Work to be completed |
The reply should hold every line of the data below, unchanged, and none of the pictures.
________________________
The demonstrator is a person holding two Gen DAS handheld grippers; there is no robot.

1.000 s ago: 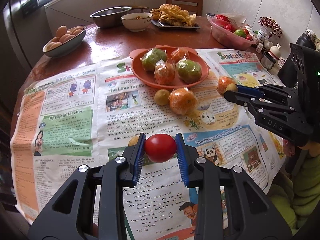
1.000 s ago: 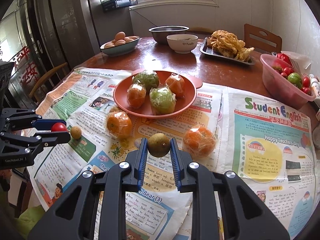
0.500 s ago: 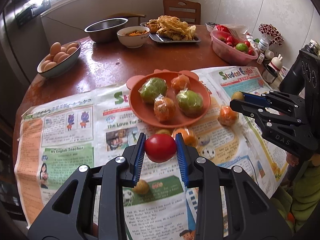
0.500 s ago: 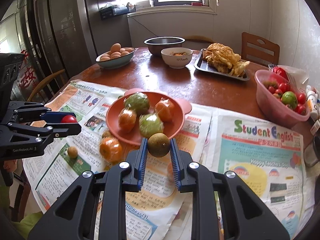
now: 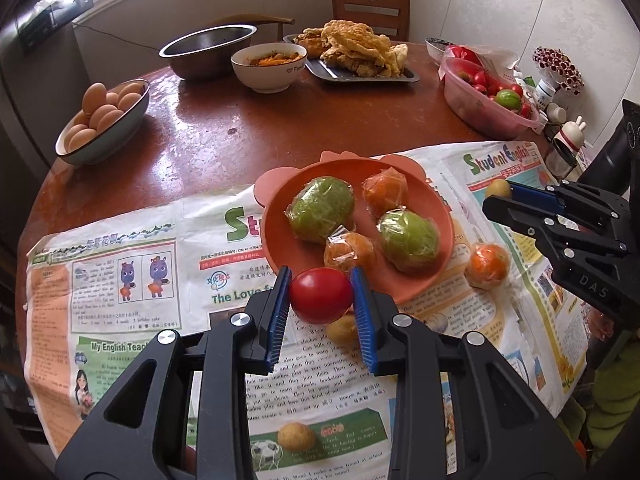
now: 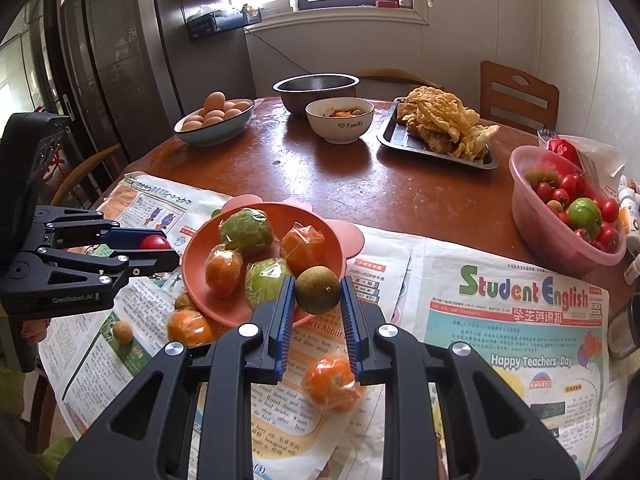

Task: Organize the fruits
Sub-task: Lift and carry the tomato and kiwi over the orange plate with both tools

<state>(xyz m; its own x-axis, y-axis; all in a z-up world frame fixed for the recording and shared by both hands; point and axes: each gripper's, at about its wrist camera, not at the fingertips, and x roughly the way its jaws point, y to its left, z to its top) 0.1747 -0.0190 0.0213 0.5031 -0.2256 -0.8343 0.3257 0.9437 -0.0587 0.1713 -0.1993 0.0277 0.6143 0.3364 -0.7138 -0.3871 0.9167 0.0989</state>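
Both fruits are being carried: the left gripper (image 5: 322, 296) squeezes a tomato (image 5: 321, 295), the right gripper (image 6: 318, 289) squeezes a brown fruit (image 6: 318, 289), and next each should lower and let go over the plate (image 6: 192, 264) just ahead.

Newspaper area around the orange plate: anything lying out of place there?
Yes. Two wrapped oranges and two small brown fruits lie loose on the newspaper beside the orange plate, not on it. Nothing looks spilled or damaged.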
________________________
Answer section |
The demonstrator is a person holding two Gen DAS handheld grippers; there is no robot.

1.000 s ago: 
1.000 s ago: 
0.500 s ago: 
0.500 s ago: 
now: 
now: 

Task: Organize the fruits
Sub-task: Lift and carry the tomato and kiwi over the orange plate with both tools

<state>(xyz m; its own x-axis, y-axis; all in a z-up world frame fixed for the recording and shared by both hands; point and axes: each gripper's, at about its wrist camera, not at the fingertips, and x roughly the way its jaws point, y to its left, z to its top) 0.1747 -0.0190 0.0213 0.5031 -0.2256 -0.8343 0.3257 0.9437 -0.0587 0.1713 -0.1993 0.0277 0.6143 0.3364 -0.7138 -0.3871 0.9167 0.0989</state>
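Both fruits are being carried: the left gripper (image 5: 322, 296) squeezes a tomato (image 5: 321, 295), the right gripper (image 6: 318, 289) squeezes a brown fruit (image 6: 318, 289), and next each should lower and let go over the plate (image 6: 192, 264) just ahead.

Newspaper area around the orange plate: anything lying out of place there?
Yes. Two wrapped oranges and two small brown fruits lie loose on the newspaper beside the orange plate, not on it. Nothing looks spilled or damaged.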

This exercise requires no additional output.